All that I am saying does nothing to clarify the mystery of the Holy
Trinity. I cannot make the 3-in-one
nature of God simple. Next week we will
talk more about our Trinitarian understanding of God. I fear confusions will persist. What I offer – what the Bible offers – what Jesus
promised is not answers, but presence.
God knows that John’s gospel presents
the world as evil. God knows the struggles, the uncertainty, and
the sense of isolation that we face. God
knows. God loves us and what God has
done for us is to come to us. God is
with us in the person of the Holy Spirit.
The Spirit is the ultimate testimony that God is love. God’s ultimate value is love. When you or I feel abandoned or defeated or
collapsed in guilt or lost, God says to us, “I love you. I will show you my love by being with you.” This is God: love. God is love.

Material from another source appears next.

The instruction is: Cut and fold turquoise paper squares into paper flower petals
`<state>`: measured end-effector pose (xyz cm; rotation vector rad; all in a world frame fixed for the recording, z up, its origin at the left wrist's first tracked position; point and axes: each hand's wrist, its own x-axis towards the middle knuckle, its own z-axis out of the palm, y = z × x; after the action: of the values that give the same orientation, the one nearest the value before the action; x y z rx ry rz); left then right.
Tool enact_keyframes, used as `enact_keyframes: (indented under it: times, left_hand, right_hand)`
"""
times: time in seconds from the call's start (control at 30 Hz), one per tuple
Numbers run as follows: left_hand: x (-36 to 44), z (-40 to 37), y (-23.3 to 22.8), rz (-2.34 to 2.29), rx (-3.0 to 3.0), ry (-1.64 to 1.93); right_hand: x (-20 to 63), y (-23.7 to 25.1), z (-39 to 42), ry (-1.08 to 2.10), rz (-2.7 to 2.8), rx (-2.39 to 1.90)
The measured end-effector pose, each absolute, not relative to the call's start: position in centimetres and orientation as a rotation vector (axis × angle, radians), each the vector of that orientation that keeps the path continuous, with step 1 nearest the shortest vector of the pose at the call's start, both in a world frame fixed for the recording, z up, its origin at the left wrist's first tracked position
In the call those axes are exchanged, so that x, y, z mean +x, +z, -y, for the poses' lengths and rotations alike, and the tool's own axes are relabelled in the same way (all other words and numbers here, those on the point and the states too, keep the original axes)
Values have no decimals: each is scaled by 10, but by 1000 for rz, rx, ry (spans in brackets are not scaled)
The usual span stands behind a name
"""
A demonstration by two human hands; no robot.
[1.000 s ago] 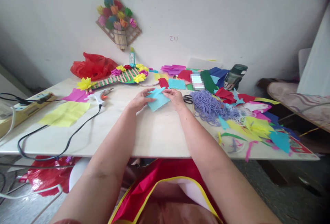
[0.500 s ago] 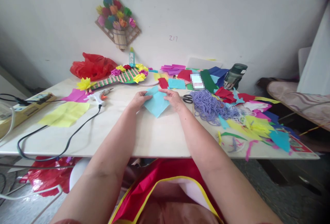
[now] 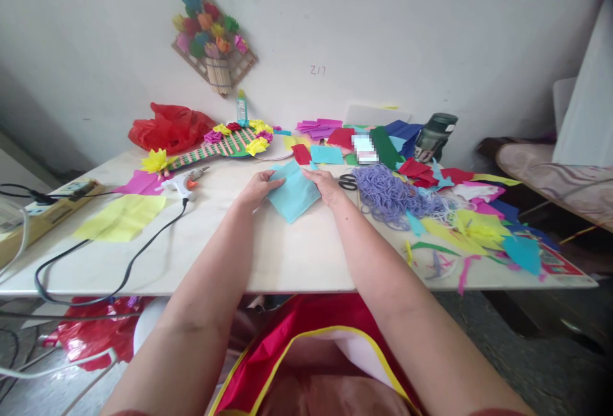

Many years on Pentecost Sunday –
today – we would read Acts 2 and see how the dramatic coming of the Holy Spirit
launched the beginning of the age of the church, the body of Christ alive and
active in the world. This year on
Pentecost Sunday, rest in who God is.
God is the one who loves you and is with you. The world is dying in sin, but you are
rescued for eternal joy, eternal love, and eternal life. The Spirit has come and is here. We need not fear. Because of who God is, we can live in the
midst of evil as witnesses to the truth.